Знаешь ли ты что-нибудь о проекте Татлина[29] монумента Третьего интернационала? Он будет состоять из трех огромных стеклянных камер, связанных целой системой вертикальных осей и спиралей. С помощью специального механизма они будут постоянно двигаться, но с различной скоростью.
А внутри, полагаю, они будут петь гимны священному сварочному аппарату!
Помнишь, как однажды ночью мы возвращались на автомобиле в Лондон, неправильно свернули, запутавшись среди трамвайных линий Луишема, очутились вместо очага цивилизации где-то среди доков Саррея и увидели между жалкими домишками кубистский пейзаж, состоящий из подъемных кранов, железных балок и клубов пара? Ты, со своей артистической душой, сразу же решил воспользоваться этим для падающего занавеса, или как там это называется.
Господи, Себастьян! Какой великолепный спектакль ты мог бы поставить – с механикой, световыми эффектами и массами людей с лицами, лишенными индивидуальности! У тебя ведь давно на уме что-то в этом роде, верно?
Этот архитектор, Татлин, болтал много чепухи, но говорил и толковые вещи.
«Только ритм столицы, заводов и машин вместе с организацией масс может дать импульс новому искусству…»
После этого он долго рассуждал о «памятнике машине» – единственному адекватному выражению настоящего.
Конечно, ты все знаешь о современном российском театре. Это твоя работа. Мейерхольд чудесен – он полностью соответствует своей репутации. Но можно ли смешивать театр и пропаганду?
Вообще-то увлекательно, когда приходишь в театр и вынужден сразу присоединяться к толпе, марширующей по лестницам, пока не начнется спектакль с декорациями, состоящими из кресел-качалок, артиллерийских орудий и вращающихся отсеков. Все это кажется нелепым ребячеством, и все же чувствуешь, что ребенок забавляется опасной и интересной игрушкой, которая бы в других руках…
В твоих руках, Себастьян. Ведь ты русский, но, хвала небесам и географии, не пропагандист, а всего лишь шоумен.
«Ритм столицы» сделан изобразительным…
Боже мой, если бы я мог сочинить для тебя музыку… Такое зрелище нуждается в музыке.
Слышал бы ты их «шумовые оркестры» – симфонии фабричных гудков! В 1922 году в Баку устроили целое шоу – пушки, пулеметы, хоры, пароходные гудки. Чепуха, но если бы у них был композитор…
Ни одна женщина так не мечтает о ребенке, как я – о способности сочинять музыку…
Но пока что я абсолютно бесплоден.
Вернон».
«Дорогой Себастьян!
Это кажется сном – ты приехал и уехал… Ты в самом деле будешь ставить «Сказку про шута, трех других шутов перешутившего»?[30]
Я только теперь начинаю сознавать, какой бешеный успех имеют все твои начинания. Я наконец понял, что ты именно то, что нужно в наши дни. Да, строй свой Национальный оперный театр – видит Бог, нам пора им обзавестись, – но что ты хочешь от оперы? Этот жанр архаичен – кому нужны нелепые любовные истории…

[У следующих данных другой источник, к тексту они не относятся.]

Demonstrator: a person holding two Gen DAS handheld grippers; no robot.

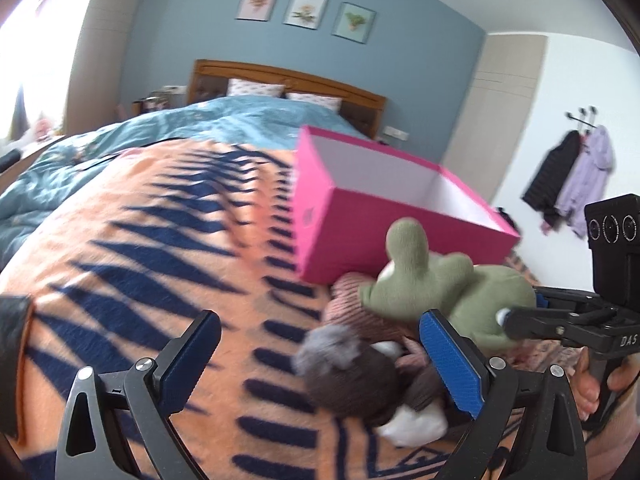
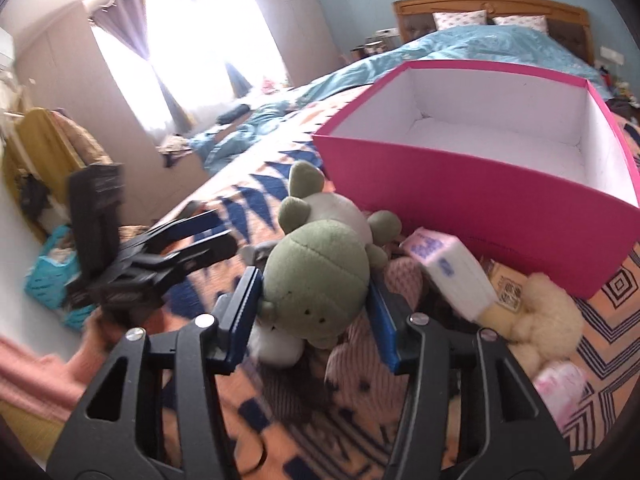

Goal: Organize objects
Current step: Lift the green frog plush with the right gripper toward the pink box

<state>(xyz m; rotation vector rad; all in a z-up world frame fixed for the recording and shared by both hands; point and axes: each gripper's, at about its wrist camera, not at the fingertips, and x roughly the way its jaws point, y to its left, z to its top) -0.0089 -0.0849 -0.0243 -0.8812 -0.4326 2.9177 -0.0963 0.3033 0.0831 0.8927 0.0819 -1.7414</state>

Музыка до наших дней кажется мне детским рисунком дома – четыре стены, дверь, два окна и труба. Что еще нужно?
Однако Фейнберг[31] и Прокофьев делают нечто большее.
Помнишь, как мы посмеивались над кубистами и футуристами? По крайней мере, я – теперь мне кажется, что ты со мной не соглашался.
А затем я однажды увидел в кино панораму большого города, снятую с воздуха. Шпили перевернуты, здания наклонились – все вело себя так, как не могут себя вести бетон и сталь! Впервые я начал понимать, что имел в виду старик Эйнштейн, говоря об относительности.
Мы ничего не знаем о форме музыки, да и о форме чего бы то ни было… Потому что одна сторона всегда обращена в космос.
Однажды ты поймешь, что я имею в виду – что значит музыка…
Какой чепухой была моя опера! Впрочем, это относится к любой опере. Музыка не может быть изобразительной. Брать какую-нибудь историю и сочинять описывающую ее музыку так же нелепо, как писать музыкальный фрагмент, а потом подбирать инструмент, способный его исполнить! Когда Стравинский[32] пишет эпизод для кларнета, его невозможно представить себе исполняемым на другом инструменте!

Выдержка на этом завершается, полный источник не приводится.